Catalyst Theatre was founded by University of Alberta professor, David Barnet in 1977 in Edmonton Alberta as a social-action theatre. The mandate of Catalyst was “to promote and practise the use of theatre for public education and as a catalyst for social change.” It produced commissioned works about alcoholism, drug and sexual abuse, native rights, immigration, and suicide, as well as initiating its own plays. These were performed in found spaces, and sometimes toured in the province. In 1979, Barnet hired Jan Selman (from the Drama Department at the University of Alberta) as Artistic Director. In 1985 Ruth Smillie became A.D. for a ten-year period.
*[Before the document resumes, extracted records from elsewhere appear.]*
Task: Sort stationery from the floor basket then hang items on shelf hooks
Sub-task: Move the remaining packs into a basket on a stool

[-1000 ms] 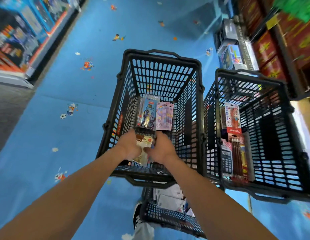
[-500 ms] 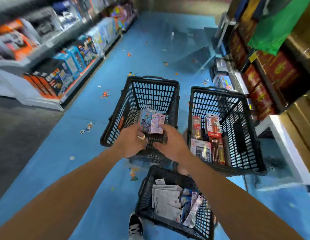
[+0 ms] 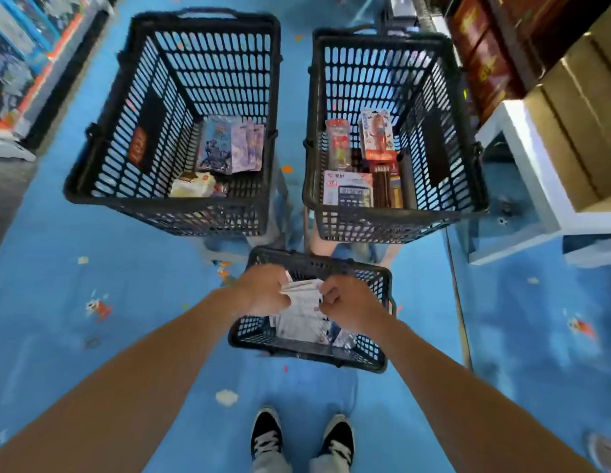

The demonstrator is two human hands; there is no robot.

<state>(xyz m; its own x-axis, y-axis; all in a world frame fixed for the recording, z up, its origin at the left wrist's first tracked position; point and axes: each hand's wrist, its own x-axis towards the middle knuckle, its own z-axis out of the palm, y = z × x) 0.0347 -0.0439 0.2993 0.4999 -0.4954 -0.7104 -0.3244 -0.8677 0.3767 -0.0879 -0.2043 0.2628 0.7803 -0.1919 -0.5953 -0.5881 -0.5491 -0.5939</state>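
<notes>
The left big basket (image 3: 167, 208) and the right big basket (image 3: 393, 228) stand on the blue floor (image 3: 126, 302) with bright packs (image 3: 229, 145) inside. The small basket (image 3: 311, 356) sits nearer the person and holds flat white packets (image 3: 299, 322). The left hand (image 3: 263, 291) and right hand (image 3: 348, 302) grip a bunch of them over it, fingers curled tight

Blue floor (image 3: 133, 268) w/ cartoon decals (image 3: 99, 308); stocked shelves (image 3: 17, 63) L, brown boxes (image 3: 577, 114) R

Both arms were bare from the left hand (image 3: 263, 290) and right hand (image 3: 352, 303) back to the frame edge. Footwear was black low-top canvas sneakers, left shoe (image 3: 266, 433) and right shoe (image 3: 338, 438), with white laces and pale rubber round the toes. Trouser cuffs (image 3: 271, 466) were light grey-blue denim, sitting over the shoe tops.
</notes>
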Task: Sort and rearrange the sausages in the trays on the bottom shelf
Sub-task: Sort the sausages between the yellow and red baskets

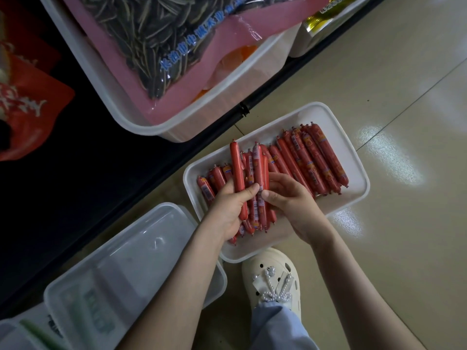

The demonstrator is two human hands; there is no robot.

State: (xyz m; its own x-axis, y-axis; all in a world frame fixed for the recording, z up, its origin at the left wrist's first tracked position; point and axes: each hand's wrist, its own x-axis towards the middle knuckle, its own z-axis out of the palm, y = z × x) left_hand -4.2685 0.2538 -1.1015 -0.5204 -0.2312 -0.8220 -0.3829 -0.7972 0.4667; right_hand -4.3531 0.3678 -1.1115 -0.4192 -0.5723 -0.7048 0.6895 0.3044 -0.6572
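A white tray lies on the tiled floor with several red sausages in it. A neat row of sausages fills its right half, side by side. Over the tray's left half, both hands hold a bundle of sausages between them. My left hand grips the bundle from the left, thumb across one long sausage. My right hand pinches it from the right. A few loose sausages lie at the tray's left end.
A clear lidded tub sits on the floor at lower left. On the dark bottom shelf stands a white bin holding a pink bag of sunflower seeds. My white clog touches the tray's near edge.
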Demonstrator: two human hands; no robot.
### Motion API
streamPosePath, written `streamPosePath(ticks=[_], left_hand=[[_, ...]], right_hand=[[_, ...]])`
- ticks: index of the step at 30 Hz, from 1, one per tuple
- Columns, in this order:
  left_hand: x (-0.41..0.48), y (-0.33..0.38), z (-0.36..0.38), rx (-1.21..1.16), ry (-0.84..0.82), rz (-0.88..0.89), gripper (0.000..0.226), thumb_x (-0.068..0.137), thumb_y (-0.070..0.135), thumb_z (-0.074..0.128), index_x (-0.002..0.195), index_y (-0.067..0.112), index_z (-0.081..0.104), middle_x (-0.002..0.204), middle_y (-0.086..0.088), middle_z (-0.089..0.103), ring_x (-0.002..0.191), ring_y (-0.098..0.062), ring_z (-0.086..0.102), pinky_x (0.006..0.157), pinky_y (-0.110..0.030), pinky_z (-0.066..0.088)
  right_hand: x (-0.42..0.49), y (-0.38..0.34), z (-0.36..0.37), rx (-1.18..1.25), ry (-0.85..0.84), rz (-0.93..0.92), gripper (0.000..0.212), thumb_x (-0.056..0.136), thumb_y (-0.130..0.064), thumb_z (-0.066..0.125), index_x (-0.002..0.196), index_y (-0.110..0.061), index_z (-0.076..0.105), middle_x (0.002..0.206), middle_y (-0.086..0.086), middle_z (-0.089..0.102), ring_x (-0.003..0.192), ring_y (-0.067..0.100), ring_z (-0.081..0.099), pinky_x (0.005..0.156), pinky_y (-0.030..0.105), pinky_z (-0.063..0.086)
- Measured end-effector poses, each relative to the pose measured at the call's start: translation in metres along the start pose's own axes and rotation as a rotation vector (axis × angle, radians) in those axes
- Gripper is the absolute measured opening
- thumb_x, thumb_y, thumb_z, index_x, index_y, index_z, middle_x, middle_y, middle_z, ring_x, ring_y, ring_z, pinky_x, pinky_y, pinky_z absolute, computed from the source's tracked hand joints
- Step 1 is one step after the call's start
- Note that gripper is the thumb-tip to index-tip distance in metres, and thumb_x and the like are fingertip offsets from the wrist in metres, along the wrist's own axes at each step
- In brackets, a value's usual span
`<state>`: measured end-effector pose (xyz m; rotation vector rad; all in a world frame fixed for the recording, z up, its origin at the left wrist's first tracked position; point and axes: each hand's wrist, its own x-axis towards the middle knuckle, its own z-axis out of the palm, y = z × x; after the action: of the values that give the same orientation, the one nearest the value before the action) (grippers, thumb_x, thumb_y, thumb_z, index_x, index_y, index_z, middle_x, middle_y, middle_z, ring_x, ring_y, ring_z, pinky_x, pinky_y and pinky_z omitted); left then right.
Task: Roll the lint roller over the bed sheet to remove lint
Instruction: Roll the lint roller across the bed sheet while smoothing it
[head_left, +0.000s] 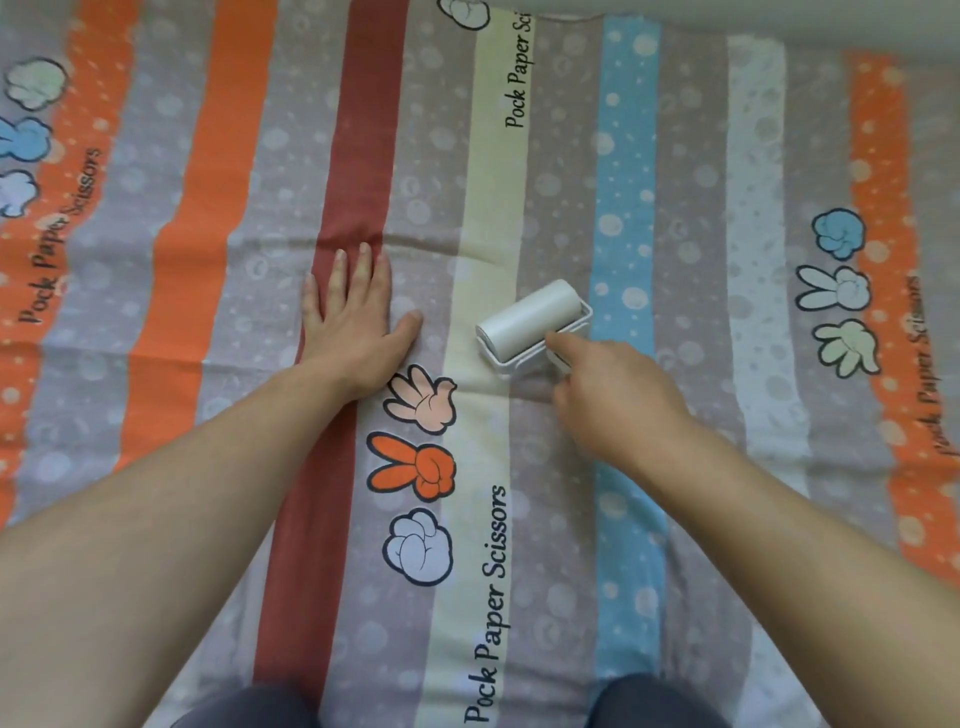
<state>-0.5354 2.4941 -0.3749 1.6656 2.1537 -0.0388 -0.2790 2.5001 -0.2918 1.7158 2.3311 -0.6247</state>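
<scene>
Nearest, reading "Pock Paper Scissors" in black along the cream stripe (467, 597) of the bed sheet (571, 571), just beside the printed hand-sign drawings (415, 467). Further up, just right of that stripe, gripping the handle of the lint roller (532, 317) with the right hand (618, 400), curling the fingers round it and stretching the forefinger toward the frame. Resting the roller on the sheet at the stripe's right edge, just ahead and left of that hand, with its long axis slanting from near-left to far-right. Likely needing a push or pull across that axis, away to the far-left or back toward the gripping hand. Left of the stripe, pressing the left hand (353, 322) flat with straight fingers, grasping nothing, probably keeping the cloth taut. Farthest, reading the same words again along the stripe, this time cutting off at "Sci".
</scene>
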Motion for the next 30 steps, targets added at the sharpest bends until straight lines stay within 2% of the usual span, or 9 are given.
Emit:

Initially, many of the works were created collectively. A play about prison conditions, It’s About Time used the interactive style of Brazilian director and theatre educator, Augusto Boal, who developed the “Theatre of the Oppressed.”
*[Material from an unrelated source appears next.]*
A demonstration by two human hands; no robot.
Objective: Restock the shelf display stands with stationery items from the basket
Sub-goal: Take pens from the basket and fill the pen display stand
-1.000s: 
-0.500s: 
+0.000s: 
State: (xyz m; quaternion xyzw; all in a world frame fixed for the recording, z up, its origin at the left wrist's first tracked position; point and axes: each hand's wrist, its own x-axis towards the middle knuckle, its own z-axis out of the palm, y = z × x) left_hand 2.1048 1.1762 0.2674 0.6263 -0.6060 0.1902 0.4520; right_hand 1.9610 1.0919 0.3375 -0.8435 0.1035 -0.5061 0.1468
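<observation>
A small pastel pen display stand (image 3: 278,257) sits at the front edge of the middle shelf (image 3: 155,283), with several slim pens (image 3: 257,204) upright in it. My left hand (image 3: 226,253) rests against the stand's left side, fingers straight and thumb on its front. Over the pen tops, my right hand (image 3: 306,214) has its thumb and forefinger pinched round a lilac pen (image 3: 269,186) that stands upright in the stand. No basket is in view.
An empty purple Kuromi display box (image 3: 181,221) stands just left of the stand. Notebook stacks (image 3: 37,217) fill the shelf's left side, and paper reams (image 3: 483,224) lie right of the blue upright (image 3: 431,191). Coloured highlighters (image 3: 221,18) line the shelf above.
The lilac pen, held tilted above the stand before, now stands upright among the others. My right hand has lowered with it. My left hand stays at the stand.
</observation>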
A notable exception to the collective approach was Odd Jobs, written by Frank Moher in a co-production with Workshop West Theatre in 1985. It addresses issues of unemployment and old age in a sensitive, imaginative way.
In 1996, Catalyst Theatre committed “to creating original Canadian work that explores new possibilities for the theatrical art form and the process through which it is created, to exposing the work locally, nationally and internationally, and to challenging the artists and audiences who participate in the creation of that work.” Co-directors Jonathan Christenson and Joey Tremblay believed that in political theatre “there’s often a basic oppressor/oppressed dichotomy. The theatre spells out the problem, and sometimes spells out the solution.” A more important kind of political act is “to get people to engage their imaginations-–to get an audience to make its own meanings out of an aesthetic experience in a world that tries to get us not to do that.”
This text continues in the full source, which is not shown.